Many couples wish they would live their lives like Chris and Jane Atkinson have done.

Jesus and the Atkinsons

The Atkinsons were a nouveau riche upper middle-class couple. He was a finance geek. She liked to spend.

Wait, I think I’m forgetting something. At least twenty times a day, each of them would call out to Jesus. Not because of spiritual or religious reasons. Just as an exclamation. As in, “Jesus, what a beautiful dress!” Or, “Jesus, a 4% drop in the Dow!” At least they didn’t abuse.

Neither wanted kids. He was happy putting in 14 – 16 hours a day, sometimes more, tapping world markets. Jesus would be called upon for a wide range of underlying entities ranging from Uranium to Gold to Soy Beans to Lean Hogs to Goldman Sachs. He was thorough, meticulous, systematic and successful.

She was a by-word in the local malls. Upon her foot-fall, shop-keepers would scurry to put their most expensive exhibits forward. He once sat her down and gave her a 20 minute lecture on saving. “Jesus, we need to save…” were his opening words. It had an effect, and she started to save 10% of his now 7-figure income. She would listen to her man.

As long as she adhered to the 10% savings cut-off, he would never deny her anything. The sheer words “Jesus, I love those shoes!” just needed to escape from her, and he would get her those shoes. No matter how ridiculous or how expensive her desires were, they would be fulfilled.

He would work from home. At times, when he was working on mergers and acquisitions, he would wake up with New Zealand, and shut shop with New York. That left just one and a half hours for sleep. At these times, she would serve the best coffee every few hours. “Jesus, what amazing coffee!”, he would exclaim now and again. She would bribe the pesky neighbour kid with a bar of chocolate to make as little noise as possible. This is when the Atkinson kitchen would go gourmet. She would sense his stress levels and would up the ante in hospitality notch by notch. Was it surprising when words like “Jesus, what mind-blowing food!” boomed through the Atkinson corridors at every meal?
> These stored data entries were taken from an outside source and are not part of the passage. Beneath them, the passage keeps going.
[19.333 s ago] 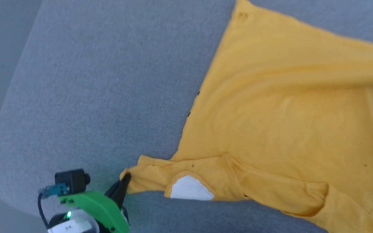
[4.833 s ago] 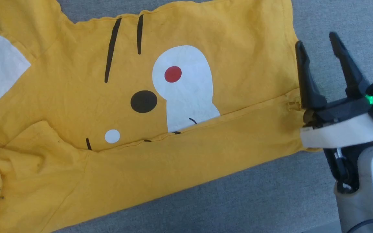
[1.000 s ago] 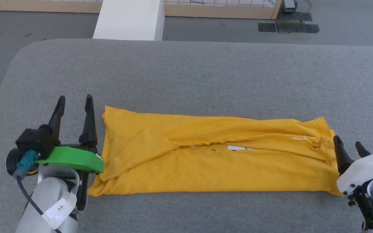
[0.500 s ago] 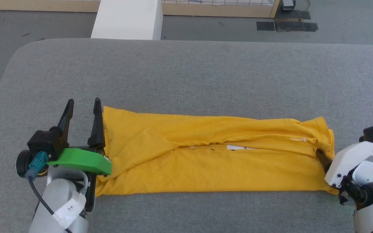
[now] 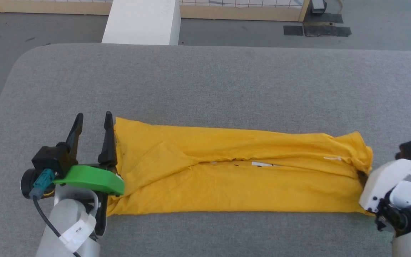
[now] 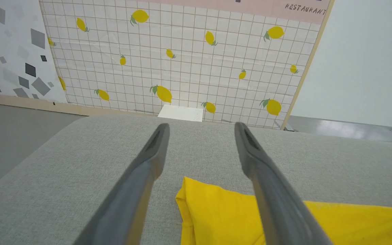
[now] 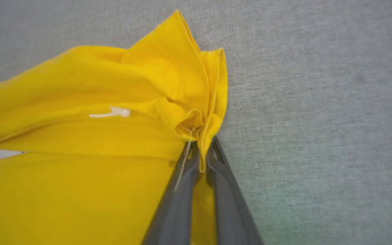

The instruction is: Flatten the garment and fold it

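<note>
Since one second ago the right jaws had clenched on the bunched right end of the garment (image 5: pixel 234 178), a long strip on the desk (image 5: pixel 205 82), likely to lift it for the next fold; the left jaws stood released at its left edge

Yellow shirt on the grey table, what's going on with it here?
The shirt lies on the table as a long strip, its sides already folded in. The right end effector is shut on the strip's right end, pinching the bunched fabric. The left end effector is open at the left end, with the shirt's corner between its jaws, not yet gripped.
</note>
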Controlling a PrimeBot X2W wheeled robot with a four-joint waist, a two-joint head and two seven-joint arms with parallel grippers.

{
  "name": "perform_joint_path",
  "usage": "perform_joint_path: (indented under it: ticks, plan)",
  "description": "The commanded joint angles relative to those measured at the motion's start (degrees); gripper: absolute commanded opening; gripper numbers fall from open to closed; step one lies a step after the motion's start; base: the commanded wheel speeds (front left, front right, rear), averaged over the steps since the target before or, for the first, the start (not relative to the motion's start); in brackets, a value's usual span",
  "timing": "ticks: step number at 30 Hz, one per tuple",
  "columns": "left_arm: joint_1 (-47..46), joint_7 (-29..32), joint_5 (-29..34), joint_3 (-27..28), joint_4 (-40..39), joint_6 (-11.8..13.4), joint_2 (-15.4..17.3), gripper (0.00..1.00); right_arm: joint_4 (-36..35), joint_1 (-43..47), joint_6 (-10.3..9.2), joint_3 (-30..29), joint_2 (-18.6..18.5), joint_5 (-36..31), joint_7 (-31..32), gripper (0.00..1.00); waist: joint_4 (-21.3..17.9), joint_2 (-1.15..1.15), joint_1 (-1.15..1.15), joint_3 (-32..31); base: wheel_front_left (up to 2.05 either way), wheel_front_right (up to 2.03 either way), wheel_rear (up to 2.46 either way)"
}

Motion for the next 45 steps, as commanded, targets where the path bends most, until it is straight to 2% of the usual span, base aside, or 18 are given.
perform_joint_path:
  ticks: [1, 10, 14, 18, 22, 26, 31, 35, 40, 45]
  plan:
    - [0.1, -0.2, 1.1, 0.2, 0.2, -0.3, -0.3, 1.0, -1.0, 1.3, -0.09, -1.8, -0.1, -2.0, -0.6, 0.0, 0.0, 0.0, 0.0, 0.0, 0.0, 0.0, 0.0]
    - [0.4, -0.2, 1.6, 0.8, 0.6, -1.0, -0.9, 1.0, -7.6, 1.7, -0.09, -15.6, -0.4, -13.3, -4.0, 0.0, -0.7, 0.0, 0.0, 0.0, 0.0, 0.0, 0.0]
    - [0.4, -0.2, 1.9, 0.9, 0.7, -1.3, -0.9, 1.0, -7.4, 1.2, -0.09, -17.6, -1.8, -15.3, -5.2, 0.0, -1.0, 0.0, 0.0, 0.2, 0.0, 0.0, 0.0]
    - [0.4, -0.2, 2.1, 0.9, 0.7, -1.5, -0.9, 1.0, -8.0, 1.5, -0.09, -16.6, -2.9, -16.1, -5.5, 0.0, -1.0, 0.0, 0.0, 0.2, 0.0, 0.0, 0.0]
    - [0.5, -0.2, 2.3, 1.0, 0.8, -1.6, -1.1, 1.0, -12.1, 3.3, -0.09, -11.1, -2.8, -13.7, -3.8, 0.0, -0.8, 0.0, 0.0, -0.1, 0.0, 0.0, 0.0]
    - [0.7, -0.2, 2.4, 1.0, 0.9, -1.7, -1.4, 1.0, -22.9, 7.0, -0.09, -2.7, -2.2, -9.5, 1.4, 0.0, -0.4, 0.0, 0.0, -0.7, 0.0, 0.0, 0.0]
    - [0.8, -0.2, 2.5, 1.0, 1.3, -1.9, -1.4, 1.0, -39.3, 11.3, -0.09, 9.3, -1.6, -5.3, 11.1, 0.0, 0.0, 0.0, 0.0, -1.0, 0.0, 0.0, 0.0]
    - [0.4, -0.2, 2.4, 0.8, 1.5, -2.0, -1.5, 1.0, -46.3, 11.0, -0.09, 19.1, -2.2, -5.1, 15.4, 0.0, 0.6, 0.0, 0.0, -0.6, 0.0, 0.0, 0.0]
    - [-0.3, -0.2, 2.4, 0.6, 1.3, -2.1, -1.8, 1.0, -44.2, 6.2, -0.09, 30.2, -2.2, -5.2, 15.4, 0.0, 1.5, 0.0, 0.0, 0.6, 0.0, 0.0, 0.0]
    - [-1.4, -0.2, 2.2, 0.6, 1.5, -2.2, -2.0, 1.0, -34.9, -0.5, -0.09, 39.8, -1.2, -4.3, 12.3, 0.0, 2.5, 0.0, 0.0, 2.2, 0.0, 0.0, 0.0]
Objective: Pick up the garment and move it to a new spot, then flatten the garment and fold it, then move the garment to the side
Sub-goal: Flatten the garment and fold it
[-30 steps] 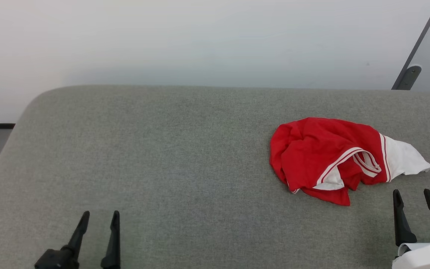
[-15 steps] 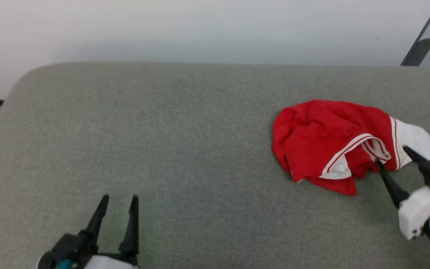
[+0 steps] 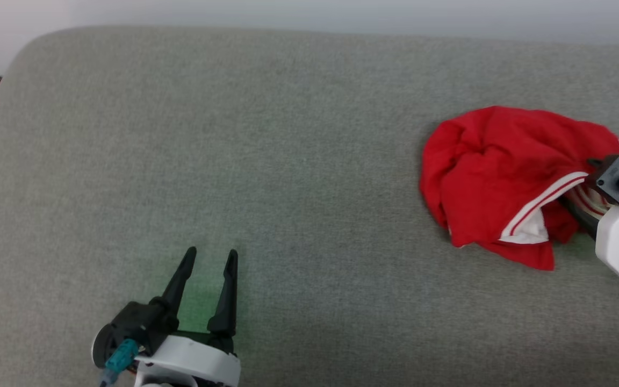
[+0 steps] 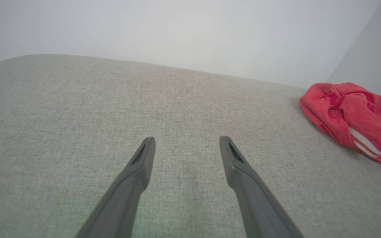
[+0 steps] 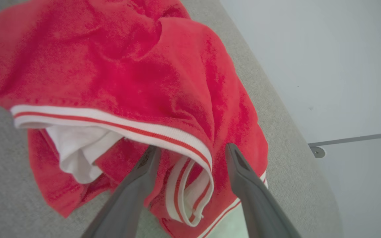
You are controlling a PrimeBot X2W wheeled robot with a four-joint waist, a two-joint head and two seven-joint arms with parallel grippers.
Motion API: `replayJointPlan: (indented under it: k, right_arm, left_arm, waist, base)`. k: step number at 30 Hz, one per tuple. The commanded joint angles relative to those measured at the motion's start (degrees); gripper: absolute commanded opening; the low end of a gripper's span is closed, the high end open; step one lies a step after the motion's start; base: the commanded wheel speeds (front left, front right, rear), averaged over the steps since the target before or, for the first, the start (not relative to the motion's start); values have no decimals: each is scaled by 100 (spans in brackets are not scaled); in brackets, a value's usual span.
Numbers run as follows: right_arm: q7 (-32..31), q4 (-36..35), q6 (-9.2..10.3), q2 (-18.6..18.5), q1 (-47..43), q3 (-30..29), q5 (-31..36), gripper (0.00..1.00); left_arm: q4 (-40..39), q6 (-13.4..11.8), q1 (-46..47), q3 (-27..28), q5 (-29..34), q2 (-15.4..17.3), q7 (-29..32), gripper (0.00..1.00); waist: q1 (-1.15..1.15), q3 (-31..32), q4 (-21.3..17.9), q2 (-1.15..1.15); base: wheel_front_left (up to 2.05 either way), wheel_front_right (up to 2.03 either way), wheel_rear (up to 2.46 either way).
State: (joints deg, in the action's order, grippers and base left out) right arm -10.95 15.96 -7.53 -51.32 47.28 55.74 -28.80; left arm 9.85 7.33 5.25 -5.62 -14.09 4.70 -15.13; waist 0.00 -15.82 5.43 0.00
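The garment (image 3: 495, 172) lies crumpled in a loose heap at the right side of the grey fabric-covered worktop (image 3: 288, 161), close to its far edge. It is bright red, with a band of white-and-red striped trim running across the heap and a patch of white cloth tucked beneath that band.

The right gripper (image 5: 192, 147) is down at the garment's right end with its two dark fingers (image 5: 243, 178) spread apart. In the right wrist view they straddle the rolled striped trim (image 5: 190, 172), one finger on each side of it and red cloth around both tips (whether the tips press the cloth cannot be told). Nothing is clamped between them. In the head view the gripper's white and black body sits over the garment's right edge and covers part of it.

The left gripper (image 3: 211, 251) hangs over bare worktop at the near left, well apart from the garment (image 4: 346, 112), fingers apart and holding nothing. A pale wall (image 4: 177, 29) rises behind the worktop's rounded far edge.
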Motion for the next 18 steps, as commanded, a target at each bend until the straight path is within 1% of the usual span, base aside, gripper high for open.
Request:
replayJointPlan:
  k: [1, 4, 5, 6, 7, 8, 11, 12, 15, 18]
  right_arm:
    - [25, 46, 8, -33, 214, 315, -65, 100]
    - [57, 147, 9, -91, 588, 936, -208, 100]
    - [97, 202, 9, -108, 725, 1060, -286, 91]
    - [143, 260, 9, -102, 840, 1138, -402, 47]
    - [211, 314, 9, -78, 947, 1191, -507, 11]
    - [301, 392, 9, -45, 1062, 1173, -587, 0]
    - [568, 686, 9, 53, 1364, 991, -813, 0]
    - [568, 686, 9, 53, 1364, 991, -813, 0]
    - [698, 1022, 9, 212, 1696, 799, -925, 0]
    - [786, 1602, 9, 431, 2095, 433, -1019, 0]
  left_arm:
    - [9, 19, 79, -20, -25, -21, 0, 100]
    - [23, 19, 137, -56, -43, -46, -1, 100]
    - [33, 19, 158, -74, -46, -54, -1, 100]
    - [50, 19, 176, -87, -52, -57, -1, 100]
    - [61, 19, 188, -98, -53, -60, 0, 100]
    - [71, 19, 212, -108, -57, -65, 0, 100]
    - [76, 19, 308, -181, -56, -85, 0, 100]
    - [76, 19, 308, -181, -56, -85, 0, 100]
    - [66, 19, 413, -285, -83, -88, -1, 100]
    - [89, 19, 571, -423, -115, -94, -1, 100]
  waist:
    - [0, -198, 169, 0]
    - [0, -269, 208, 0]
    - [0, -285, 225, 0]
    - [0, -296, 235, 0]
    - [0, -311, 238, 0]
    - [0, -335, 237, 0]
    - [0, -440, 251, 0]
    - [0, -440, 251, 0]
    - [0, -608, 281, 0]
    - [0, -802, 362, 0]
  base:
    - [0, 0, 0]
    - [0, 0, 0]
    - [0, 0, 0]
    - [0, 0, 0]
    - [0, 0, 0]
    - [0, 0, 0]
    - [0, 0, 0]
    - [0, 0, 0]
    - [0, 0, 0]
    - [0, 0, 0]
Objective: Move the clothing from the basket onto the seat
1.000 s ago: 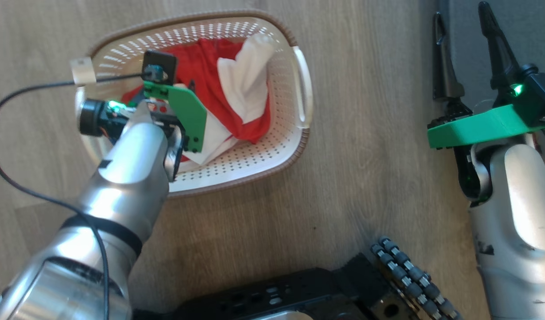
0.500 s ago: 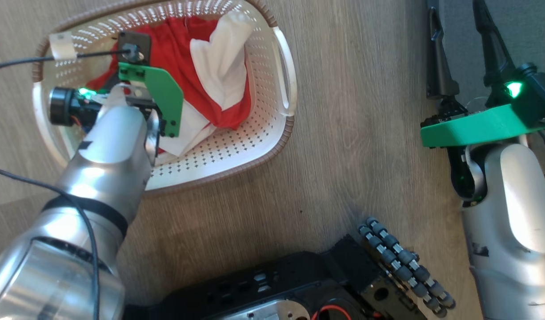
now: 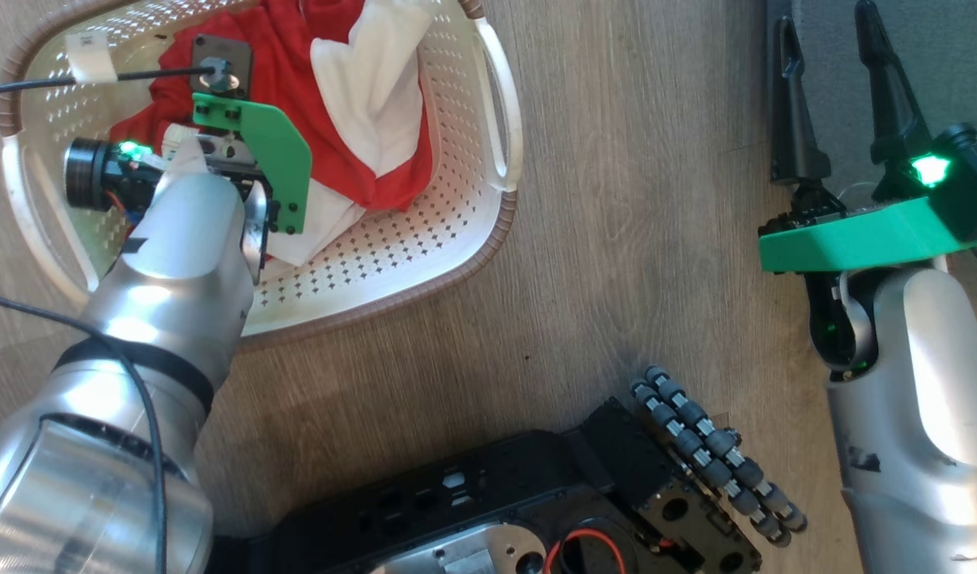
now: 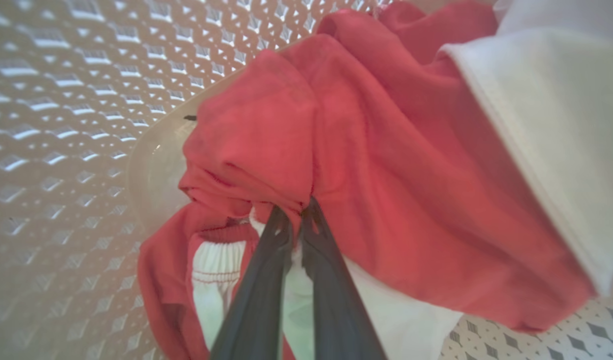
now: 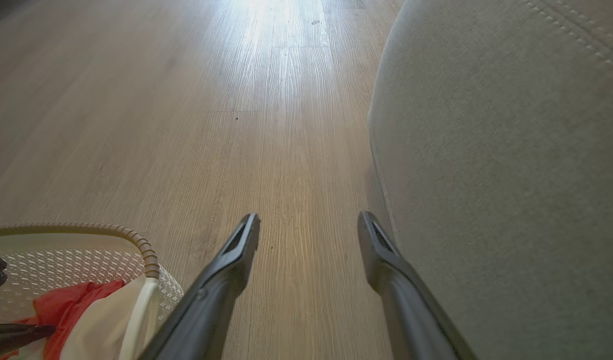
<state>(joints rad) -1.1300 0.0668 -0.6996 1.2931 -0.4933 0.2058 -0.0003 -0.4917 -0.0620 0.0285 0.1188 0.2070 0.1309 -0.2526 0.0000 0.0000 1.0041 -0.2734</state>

Her worst of spending habits did not make her a bad human being. On the contrary, she was a faithful, doting wife and a very large-hearted donor. Most of last year’s purchases would be donated. She derived pleasure from making others happy.

The Atkinsons had an excellent balance going. They were careful with their words, and with the company they kept. Slowly, she learnt how to cut cheques and keep books. He would fool around in the kitchen now and then and dish up a pasta. He made it to Fortune 500. She became the head of one of the world’s largest charity organizations.

Of course they’re still together. I wish for every couple that they find the happiness and balance enjoyed by Chris and Jane Atkinson.